INSTRUCTIONS FOR THE TASK: Pick out all lines of the entries that include the word "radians" and copy them.

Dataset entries
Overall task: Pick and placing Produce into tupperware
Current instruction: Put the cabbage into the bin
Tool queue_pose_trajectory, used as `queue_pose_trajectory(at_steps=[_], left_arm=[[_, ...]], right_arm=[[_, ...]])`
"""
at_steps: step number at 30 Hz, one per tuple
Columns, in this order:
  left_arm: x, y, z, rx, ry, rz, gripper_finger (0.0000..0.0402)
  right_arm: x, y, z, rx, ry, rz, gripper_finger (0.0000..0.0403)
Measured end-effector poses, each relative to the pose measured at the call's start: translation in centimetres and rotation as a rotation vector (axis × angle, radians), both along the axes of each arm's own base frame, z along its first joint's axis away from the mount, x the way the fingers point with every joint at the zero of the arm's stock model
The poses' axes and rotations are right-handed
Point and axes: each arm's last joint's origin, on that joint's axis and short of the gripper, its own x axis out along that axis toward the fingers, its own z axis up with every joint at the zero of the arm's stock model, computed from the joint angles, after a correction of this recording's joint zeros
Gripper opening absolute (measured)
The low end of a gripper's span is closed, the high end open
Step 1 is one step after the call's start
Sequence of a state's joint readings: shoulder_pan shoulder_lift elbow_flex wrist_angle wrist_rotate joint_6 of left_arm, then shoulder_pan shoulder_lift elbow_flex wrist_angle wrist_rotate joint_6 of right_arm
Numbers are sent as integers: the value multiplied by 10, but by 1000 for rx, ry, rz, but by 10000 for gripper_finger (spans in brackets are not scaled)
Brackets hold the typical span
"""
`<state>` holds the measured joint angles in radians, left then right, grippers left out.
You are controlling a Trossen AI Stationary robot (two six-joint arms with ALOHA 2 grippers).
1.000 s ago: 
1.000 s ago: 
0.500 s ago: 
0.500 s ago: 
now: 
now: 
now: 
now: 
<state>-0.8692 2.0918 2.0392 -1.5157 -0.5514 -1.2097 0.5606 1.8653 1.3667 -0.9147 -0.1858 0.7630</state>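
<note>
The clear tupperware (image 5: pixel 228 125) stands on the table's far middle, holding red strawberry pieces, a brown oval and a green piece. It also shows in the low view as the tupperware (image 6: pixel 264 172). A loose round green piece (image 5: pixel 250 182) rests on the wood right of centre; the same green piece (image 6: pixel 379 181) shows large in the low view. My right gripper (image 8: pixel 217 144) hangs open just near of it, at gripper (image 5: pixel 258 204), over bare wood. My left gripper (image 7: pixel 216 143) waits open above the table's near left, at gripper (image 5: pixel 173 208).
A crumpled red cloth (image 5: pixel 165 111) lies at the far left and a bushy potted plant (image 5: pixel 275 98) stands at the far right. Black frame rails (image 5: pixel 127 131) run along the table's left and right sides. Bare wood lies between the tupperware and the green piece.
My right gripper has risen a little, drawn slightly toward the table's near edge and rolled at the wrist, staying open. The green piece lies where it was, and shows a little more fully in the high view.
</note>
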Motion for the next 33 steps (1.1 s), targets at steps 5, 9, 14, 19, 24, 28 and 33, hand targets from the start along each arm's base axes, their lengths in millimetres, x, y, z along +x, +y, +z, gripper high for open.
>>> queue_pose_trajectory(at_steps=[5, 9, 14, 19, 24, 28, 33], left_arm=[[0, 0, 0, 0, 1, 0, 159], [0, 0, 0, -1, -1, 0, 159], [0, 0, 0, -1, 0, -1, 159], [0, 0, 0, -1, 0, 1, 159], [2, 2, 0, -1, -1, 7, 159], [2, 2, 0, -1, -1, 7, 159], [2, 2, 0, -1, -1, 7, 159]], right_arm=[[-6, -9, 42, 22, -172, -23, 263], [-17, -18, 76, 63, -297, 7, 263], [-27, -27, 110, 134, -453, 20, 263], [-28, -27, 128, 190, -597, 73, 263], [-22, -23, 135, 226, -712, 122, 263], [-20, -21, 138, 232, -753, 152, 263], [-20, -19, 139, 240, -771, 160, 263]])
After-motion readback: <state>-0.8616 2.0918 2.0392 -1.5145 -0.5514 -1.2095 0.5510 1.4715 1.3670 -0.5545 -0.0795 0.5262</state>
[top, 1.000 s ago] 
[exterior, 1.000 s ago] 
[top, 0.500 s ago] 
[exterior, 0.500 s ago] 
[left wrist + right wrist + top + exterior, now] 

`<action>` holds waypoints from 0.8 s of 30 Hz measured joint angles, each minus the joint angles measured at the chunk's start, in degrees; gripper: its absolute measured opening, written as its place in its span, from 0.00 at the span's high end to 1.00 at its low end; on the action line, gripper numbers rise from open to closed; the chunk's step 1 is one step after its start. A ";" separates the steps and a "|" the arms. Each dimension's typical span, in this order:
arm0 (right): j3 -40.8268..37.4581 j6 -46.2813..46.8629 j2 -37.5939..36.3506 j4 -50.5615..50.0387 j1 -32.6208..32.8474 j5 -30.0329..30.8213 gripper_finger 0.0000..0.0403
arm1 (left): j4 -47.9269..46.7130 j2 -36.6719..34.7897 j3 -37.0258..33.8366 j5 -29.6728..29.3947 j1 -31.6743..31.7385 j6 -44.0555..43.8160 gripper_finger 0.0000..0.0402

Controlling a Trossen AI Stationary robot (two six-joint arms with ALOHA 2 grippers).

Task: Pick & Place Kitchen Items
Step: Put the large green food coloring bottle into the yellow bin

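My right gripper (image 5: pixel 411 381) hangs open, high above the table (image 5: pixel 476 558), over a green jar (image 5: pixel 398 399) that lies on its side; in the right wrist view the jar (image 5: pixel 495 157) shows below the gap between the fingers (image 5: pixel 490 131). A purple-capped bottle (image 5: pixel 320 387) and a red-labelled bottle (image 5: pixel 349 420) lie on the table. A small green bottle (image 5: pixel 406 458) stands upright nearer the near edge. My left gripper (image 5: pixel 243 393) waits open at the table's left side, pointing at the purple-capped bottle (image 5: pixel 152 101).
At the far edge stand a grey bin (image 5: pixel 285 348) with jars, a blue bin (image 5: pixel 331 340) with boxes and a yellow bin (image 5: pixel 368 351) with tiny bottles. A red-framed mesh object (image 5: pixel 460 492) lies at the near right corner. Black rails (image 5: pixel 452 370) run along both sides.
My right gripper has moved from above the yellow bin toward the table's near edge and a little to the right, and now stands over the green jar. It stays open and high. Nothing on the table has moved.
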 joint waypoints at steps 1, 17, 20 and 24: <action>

RESPONSE AREA:
Measured end-effector poses, each relative to the pose measured at the call's start: translation in centimetres and rotation as a rotation vector (axis × angle, radians), both along the axes of each arm's own base frame, z along its first joint's axis away from the mount, x the way the fingers point with every joint at the zero of the arm's stock model
`<state>` holds the measured joint angles in radians, left then right, grippers left out.

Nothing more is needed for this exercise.